What needs to be done:
Scan the records below for the word "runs". Copy each line where it appears.
Top of Provided material
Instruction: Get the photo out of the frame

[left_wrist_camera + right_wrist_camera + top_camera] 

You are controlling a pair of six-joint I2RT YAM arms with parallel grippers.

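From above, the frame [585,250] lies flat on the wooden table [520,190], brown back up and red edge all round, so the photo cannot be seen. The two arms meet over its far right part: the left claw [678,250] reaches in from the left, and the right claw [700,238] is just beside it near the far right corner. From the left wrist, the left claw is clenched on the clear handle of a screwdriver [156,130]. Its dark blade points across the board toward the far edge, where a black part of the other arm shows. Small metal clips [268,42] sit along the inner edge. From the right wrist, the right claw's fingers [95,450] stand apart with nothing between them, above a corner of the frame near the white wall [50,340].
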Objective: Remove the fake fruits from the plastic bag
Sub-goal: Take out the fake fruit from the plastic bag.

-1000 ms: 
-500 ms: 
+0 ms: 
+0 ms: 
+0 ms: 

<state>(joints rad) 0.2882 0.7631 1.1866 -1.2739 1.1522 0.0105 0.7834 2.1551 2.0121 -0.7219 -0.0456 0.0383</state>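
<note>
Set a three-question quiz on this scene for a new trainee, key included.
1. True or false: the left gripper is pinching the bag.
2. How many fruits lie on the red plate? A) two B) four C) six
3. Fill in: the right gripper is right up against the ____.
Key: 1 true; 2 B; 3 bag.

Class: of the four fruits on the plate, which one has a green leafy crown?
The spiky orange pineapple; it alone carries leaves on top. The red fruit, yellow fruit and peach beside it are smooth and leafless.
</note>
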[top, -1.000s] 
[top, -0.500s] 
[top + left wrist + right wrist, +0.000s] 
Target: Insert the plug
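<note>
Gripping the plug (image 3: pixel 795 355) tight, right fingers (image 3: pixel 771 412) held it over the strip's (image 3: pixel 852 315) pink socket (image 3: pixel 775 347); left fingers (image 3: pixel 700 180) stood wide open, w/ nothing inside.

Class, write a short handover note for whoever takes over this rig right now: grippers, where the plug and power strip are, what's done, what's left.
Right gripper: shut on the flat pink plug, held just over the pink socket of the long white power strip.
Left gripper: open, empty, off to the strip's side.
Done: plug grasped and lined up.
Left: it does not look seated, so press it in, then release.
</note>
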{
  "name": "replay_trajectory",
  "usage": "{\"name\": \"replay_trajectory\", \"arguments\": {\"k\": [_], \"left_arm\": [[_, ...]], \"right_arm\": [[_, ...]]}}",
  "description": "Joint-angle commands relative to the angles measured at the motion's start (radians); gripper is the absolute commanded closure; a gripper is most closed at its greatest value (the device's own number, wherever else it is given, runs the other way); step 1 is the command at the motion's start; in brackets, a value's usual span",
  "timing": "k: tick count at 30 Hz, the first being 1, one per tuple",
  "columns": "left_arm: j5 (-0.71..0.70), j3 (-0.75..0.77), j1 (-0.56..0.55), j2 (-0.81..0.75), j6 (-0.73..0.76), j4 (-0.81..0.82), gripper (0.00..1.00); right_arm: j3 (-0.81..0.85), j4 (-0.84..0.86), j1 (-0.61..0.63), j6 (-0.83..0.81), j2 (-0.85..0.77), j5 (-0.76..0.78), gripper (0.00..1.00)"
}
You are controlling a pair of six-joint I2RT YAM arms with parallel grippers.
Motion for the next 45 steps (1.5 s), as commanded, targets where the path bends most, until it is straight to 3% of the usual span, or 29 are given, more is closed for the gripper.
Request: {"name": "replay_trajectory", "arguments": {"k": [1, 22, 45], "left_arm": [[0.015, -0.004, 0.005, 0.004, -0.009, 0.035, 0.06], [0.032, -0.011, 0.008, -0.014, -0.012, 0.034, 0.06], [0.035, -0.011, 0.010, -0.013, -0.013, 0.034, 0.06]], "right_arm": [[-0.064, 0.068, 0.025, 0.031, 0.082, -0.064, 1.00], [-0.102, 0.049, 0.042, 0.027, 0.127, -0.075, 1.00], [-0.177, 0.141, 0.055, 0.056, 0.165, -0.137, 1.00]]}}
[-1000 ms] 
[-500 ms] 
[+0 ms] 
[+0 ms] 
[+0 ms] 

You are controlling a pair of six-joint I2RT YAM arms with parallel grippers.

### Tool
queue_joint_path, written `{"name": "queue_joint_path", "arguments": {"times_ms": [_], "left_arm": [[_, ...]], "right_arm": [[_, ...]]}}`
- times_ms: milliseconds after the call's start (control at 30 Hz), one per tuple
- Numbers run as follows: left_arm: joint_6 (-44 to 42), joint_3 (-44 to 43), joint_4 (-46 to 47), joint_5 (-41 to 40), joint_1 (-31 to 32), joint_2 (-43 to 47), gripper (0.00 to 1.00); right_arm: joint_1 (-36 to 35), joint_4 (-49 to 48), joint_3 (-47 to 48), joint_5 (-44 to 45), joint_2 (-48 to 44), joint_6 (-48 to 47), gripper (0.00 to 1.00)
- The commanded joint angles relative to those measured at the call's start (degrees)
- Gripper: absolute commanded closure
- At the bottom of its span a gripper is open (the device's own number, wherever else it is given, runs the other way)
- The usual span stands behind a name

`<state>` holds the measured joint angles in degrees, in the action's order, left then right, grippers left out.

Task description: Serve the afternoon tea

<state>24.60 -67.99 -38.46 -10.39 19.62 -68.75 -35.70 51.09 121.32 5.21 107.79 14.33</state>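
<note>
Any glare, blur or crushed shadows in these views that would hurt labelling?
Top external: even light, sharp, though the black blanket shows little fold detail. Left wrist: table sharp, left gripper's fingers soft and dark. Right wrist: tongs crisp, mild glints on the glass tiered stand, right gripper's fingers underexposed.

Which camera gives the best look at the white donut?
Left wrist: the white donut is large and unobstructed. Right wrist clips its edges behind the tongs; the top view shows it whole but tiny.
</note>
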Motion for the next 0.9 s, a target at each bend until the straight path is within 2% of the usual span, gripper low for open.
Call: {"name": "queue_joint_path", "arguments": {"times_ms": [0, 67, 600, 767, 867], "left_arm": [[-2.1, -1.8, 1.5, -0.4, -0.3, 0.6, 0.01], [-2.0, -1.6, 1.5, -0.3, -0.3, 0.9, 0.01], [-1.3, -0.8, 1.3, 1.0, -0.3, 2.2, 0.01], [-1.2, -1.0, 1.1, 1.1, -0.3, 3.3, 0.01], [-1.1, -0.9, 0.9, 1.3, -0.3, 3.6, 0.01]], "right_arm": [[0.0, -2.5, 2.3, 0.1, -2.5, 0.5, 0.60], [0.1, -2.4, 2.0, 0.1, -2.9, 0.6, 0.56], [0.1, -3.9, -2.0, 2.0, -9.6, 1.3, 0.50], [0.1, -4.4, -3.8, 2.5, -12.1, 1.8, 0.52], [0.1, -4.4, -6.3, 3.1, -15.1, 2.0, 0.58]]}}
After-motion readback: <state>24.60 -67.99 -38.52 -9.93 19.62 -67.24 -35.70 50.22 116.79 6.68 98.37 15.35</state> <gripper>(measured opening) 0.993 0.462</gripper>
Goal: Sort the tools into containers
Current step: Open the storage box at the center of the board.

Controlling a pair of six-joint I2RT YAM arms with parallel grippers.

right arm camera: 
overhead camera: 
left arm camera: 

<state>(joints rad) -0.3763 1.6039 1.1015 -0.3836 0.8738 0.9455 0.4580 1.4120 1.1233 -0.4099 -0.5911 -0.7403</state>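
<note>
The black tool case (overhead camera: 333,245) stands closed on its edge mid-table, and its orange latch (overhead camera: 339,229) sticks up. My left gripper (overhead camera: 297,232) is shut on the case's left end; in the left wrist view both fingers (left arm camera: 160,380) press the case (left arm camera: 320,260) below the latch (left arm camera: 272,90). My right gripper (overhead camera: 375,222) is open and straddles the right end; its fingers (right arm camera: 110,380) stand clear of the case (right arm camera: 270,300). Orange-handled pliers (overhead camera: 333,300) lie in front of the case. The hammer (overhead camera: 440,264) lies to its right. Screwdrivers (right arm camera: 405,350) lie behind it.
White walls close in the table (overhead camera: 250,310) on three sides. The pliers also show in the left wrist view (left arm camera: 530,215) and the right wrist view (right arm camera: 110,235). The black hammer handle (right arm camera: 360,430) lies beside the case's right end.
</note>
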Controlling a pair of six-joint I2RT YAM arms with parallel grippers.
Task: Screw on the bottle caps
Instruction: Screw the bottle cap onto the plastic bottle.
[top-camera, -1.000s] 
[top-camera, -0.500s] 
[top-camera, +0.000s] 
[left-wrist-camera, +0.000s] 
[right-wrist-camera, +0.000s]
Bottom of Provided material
Response for this exercise:
  "description": "Joint-angle commands relative to the angles measured at the motion's start (radians); gripper is the absolute commanded closure; a gripper is most closed at its greatest value (the device's own number, wherever else it is given, runs the other way); step 1 is the command at the motion's start; in brackets, a value's usual span",
- At the bottom of its span a gripper is open (the device's own number, wherever else it is given, runs the other way)

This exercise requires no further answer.